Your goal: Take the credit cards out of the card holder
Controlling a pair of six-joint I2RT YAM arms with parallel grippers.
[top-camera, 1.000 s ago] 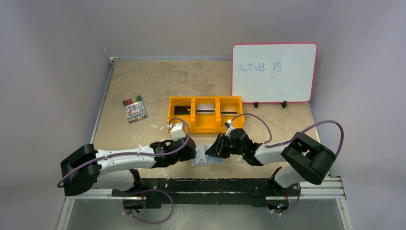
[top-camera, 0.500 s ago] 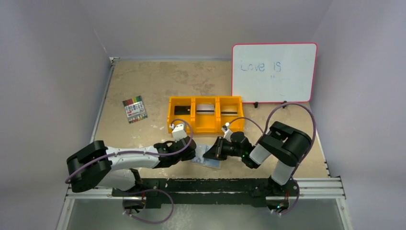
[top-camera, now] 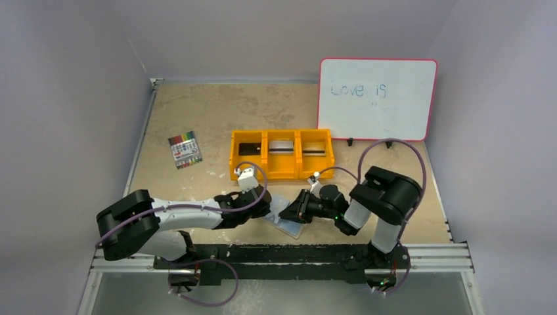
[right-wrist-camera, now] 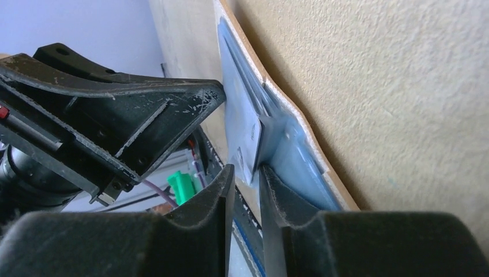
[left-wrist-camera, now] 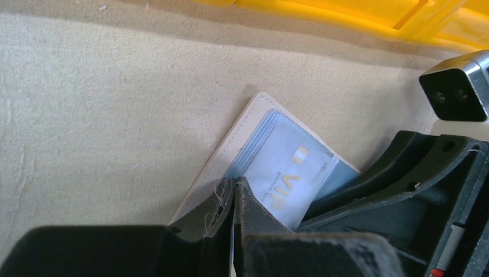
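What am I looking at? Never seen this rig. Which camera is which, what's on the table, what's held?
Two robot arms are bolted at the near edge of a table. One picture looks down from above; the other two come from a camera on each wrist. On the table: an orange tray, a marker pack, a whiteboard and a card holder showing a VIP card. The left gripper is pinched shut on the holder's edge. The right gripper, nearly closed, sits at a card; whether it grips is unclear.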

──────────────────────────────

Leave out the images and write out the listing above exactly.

SOLUTION TO THIS PROBLEM:
Your goal: Take the credit cards out of the card holder
Controlling a pair of six-joint I2RT YAM arms with parallel grippers.
[top-camera, 1.000 s ago] 
[top-camera, 0.500 s ago] 
[top-camera, now] 
[right-wrist-camera, now] 
[left-wrist-camera, now] 
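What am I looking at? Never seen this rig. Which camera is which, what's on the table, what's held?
Two robot arms are bolted at the near edge of a table. One picture looks down from above; the other two come from a camera on each wrist. On the table: an orange tray, a marker pack, a whiteboard and a card holder showing a VIP card. The left gripper is pinched shut on the holder's edge. The right gripper, nearly closed, sits at a card; whether it grips is unclear.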

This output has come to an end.